Collected data below:

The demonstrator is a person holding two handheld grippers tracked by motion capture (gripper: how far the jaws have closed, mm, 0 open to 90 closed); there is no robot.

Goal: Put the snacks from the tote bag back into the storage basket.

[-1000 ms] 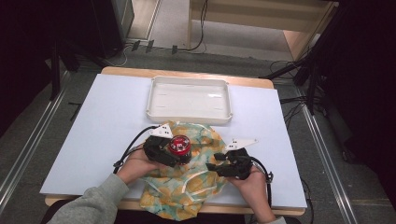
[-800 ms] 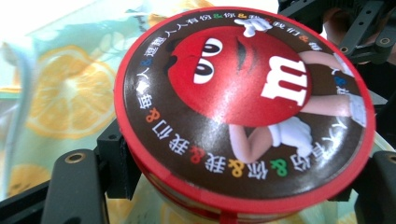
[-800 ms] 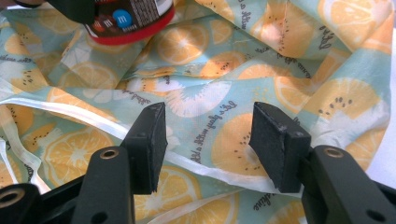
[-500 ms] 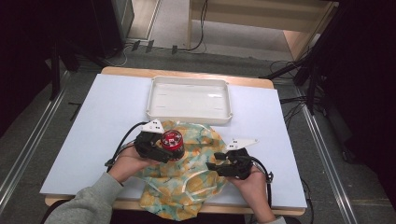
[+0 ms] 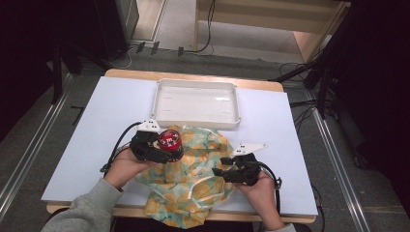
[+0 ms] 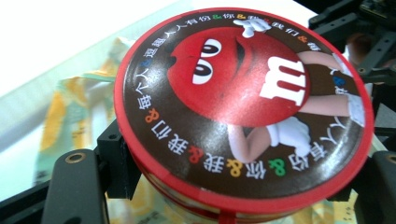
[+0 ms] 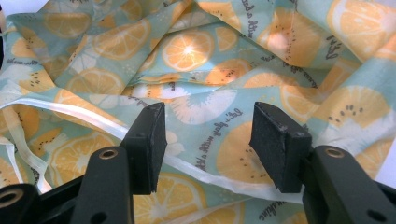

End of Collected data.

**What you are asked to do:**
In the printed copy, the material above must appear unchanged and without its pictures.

**Result:**
The demonstrator is a person holding two handheld grippers tracked by motion capture (gripper: how far the jaws have closed, mm, 0 open to 90 closed); there is no robot.

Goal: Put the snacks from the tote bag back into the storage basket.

[-1000 ms] 
[-800 ms] 
[-800 ms] 
[-500 ms] 
[+0 ms] 
[+0 ms] 
[+0 ms] 

The response is now done.